“Oh tempos, oh costumes!” Com essa frase, Marco Túlio Cícero encerra o seu primeiro discurso, de um total de 4, contra Catilina, em processo de julgamento no Senado de Roma, em 63 a.C.
Catilina foi julgado pelo crime de conspiração contra a República de Roma. As Catilinárias, que reúnem os discursos de Cícero contra Catilina, destacam um aspecto que foi crucial à história da derrocada política de Roma.
O processo contra Catilina revelava mais do que um caso isolado de conspiração. Representava um processo de corrupção daquilo que foi a República, em que, no lugar das virtudes políticas e do decoro, passou a conviver com uma luta vil pelo poder que, gradativamente, deslanchou-se para a violência.
Para Cícero, a violência significava a morte da política e a derrocada de qualquer possibilidade de espírito público. Não apenas nas instâncias políticas centrais, mas na sociedade como um todo. A conspiração de Catilina obrigou Cícero, nobre senador romano, a juntar sua legião e lutar contra a derrocada da República.
Derrotou Catilina, porém mais tarde viu a decadência da República em 42 a.C., tendo morrido pouco tempo depois. A República esfacelou-se em guerras civis, encontrando uma solução para os conflitos que devastou suas conquistas apenas na força de um império que ascendeu.
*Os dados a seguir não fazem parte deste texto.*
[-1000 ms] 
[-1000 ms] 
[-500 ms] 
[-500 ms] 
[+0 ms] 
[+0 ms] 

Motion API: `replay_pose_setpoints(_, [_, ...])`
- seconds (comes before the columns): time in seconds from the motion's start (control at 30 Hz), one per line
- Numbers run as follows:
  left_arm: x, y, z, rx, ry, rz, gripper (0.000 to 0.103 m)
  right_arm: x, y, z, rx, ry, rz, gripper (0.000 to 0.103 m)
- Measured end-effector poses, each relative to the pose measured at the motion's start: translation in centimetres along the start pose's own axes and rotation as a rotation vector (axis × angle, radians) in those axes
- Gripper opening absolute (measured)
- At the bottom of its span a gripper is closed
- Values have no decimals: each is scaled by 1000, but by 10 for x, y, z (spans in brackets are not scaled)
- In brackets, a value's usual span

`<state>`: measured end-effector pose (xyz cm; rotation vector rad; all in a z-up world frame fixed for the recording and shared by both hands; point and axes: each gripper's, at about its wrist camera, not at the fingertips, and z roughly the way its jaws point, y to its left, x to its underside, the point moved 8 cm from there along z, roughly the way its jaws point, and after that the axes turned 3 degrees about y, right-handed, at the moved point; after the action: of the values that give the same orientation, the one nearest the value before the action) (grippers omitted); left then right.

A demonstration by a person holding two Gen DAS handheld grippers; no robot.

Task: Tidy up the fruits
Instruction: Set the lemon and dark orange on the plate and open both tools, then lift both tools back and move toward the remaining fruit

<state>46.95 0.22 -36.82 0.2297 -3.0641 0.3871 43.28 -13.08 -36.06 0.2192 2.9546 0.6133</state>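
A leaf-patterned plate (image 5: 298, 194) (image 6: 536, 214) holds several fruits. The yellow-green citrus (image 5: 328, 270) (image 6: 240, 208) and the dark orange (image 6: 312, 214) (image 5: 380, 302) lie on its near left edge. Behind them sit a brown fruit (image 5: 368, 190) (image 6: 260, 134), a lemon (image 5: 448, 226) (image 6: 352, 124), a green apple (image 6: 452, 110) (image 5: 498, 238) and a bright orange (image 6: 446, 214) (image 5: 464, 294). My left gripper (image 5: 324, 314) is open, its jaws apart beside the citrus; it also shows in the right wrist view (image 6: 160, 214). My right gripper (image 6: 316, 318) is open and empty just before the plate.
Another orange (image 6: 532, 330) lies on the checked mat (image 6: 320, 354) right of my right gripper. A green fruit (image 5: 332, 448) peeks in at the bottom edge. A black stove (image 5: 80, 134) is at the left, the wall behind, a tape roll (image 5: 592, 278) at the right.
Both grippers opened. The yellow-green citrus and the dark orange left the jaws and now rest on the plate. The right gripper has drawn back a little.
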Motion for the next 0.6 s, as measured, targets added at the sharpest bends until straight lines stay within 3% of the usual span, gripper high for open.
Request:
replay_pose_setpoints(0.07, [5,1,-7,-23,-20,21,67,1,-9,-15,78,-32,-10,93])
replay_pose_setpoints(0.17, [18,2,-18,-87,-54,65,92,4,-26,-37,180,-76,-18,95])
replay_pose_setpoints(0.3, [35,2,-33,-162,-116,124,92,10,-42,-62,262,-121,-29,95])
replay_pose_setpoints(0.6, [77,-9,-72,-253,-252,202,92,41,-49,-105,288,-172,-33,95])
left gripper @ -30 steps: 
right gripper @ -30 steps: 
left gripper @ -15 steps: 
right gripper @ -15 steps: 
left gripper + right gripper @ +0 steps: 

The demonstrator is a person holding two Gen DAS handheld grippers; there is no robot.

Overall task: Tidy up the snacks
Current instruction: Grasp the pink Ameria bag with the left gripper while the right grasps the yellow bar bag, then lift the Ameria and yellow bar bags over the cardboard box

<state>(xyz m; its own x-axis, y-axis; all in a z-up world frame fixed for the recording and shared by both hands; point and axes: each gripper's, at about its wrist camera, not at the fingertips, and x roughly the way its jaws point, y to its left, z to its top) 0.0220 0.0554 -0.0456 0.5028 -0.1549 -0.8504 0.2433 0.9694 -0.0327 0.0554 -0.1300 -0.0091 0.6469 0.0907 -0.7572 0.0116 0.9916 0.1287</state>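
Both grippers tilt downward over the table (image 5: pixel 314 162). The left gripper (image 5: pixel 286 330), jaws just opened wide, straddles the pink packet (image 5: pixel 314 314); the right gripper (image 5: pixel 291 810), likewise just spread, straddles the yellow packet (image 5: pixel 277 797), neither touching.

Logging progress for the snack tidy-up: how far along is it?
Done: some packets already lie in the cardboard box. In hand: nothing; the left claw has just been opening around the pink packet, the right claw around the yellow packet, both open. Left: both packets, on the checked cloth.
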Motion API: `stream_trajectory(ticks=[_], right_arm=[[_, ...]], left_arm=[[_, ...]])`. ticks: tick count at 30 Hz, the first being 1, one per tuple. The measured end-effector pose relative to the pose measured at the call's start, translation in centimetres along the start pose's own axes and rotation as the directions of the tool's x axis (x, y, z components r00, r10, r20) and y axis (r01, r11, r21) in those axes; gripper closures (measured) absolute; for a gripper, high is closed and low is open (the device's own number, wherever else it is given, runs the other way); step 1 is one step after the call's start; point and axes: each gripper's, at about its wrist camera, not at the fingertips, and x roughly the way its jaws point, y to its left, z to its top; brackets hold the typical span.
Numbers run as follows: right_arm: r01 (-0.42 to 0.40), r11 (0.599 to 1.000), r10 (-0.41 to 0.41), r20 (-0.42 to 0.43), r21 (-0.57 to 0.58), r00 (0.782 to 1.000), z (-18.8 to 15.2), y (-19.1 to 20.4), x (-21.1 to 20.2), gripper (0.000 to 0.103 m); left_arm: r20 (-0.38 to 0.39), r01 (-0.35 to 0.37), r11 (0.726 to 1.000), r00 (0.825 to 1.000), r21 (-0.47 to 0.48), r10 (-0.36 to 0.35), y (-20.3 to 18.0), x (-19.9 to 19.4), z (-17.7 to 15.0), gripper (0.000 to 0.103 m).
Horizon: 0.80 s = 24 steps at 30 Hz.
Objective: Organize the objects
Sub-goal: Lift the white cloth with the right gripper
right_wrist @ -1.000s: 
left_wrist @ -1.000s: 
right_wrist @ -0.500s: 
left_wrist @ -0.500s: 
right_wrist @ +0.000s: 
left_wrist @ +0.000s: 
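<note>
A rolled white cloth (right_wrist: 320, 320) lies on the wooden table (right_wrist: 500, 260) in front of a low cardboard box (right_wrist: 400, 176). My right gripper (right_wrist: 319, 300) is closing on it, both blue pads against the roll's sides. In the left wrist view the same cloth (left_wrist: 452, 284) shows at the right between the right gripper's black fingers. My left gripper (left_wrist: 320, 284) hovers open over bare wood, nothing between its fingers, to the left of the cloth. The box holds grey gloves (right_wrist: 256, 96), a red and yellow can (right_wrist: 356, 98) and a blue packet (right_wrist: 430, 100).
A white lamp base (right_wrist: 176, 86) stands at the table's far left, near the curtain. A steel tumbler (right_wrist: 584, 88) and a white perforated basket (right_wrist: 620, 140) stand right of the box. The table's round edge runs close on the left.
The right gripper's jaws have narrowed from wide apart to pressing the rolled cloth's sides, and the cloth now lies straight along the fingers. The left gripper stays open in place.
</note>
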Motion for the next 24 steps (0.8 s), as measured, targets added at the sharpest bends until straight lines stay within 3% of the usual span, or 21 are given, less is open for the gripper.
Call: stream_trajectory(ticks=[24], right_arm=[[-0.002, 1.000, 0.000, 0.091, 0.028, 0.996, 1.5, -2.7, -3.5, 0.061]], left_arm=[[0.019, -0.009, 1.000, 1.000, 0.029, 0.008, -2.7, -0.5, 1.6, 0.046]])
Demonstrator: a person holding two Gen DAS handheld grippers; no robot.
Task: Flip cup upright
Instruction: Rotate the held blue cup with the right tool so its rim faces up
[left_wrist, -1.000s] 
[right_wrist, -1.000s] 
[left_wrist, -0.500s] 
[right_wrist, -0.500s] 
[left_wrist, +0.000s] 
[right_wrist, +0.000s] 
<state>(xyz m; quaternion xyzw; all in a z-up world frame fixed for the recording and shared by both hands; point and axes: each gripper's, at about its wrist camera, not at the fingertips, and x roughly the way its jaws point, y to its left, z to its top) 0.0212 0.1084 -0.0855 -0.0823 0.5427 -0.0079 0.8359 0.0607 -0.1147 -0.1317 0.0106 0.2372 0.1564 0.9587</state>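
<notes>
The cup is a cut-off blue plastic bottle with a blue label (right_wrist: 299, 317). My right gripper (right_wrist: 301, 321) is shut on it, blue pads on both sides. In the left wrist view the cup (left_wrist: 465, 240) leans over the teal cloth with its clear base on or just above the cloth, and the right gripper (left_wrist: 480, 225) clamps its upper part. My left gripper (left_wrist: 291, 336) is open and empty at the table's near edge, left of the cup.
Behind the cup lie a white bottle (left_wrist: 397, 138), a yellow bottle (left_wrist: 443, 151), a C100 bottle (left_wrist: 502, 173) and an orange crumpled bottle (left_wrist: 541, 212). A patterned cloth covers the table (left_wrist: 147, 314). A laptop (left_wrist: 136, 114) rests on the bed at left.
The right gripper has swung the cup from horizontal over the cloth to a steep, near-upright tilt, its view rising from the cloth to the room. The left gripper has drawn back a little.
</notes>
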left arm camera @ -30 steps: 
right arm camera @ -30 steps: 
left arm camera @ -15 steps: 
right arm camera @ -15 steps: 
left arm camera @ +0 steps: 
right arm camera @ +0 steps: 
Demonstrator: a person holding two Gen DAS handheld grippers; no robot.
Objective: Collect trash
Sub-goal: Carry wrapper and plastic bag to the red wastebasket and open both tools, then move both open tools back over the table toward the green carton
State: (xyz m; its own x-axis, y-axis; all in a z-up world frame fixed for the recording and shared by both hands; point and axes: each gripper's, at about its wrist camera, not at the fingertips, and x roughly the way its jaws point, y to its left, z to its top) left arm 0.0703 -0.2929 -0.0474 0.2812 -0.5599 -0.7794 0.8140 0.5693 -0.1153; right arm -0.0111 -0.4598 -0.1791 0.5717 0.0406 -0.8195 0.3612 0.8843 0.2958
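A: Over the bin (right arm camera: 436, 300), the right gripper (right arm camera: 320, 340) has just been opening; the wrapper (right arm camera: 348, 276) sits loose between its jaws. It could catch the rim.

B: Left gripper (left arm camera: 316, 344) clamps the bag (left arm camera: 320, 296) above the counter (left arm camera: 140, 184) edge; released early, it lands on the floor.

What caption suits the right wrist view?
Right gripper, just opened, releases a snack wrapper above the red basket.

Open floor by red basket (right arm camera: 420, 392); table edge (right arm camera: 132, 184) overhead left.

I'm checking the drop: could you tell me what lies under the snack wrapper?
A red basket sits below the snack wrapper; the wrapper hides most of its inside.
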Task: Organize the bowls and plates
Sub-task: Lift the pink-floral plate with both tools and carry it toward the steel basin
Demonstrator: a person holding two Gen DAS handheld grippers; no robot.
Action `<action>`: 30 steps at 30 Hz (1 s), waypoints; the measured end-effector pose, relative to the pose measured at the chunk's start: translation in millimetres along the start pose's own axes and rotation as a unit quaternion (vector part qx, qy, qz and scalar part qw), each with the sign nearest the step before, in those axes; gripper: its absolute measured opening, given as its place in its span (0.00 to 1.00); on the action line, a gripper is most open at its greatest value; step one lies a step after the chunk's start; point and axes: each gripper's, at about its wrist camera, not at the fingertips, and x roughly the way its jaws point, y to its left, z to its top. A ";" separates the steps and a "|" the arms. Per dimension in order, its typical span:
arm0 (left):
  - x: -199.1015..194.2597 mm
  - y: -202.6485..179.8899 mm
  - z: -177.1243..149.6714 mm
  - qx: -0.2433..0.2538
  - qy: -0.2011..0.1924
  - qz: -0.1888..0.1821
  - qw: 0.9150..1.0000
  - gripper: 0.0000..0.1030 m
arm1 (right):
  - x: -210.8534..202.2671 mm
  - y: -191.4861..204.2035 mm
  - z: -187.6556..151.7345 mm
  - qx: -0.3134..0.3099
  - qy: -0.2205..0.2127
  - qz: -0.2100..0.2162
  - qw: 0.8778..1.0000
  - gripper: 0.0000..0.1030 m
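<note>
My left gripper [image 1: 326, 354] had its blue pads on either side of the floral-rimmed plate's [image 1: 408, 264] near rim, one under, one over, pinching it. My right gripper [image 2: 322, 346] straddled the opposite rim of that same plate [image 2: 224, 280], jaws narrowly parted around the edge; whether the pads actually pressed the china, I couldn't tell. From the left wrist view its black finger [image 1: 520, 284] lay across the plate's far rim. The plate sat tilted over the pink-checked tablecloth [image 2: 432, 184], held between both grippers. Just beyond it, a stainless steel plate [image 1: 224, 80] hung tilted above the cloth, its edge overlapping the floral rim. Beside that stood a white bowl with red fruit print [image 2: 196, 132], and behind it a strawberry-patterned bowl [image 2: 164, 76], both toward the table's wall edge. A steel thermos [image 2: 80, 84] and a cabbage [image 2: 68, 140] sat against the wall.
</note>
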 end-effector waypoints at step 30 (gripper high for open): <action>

O domínio da força foi a solução final e a morte da política, nas palavras de Cícero. Se a República era plural porque reunia em si diversas sociedades, o Império quis unificar a vida romana na homogeneidade religiosa do cristianismo. O império da lei deu lugar ao império da força e a política morreu com esta luta fratricida pelo poder.
A história é importante porque nos oferece razões para a experiência e a sabedoria da prudência. Prudência que, no Brasil, tem faltado à elite política e tem contaminado a sociedade de modo devastador em nossos costumes.
“Oh tempos, oh costumes!” Resta a pergunta: que costumes? As representações sobre o Brasil sempre nos colocaram no lugar da cordialidade e do afeto. Não é o sentido inocente de uma simpatia natural do brasileiro, mas do fato de agirmos mais motivados com o coração e menos com a razão.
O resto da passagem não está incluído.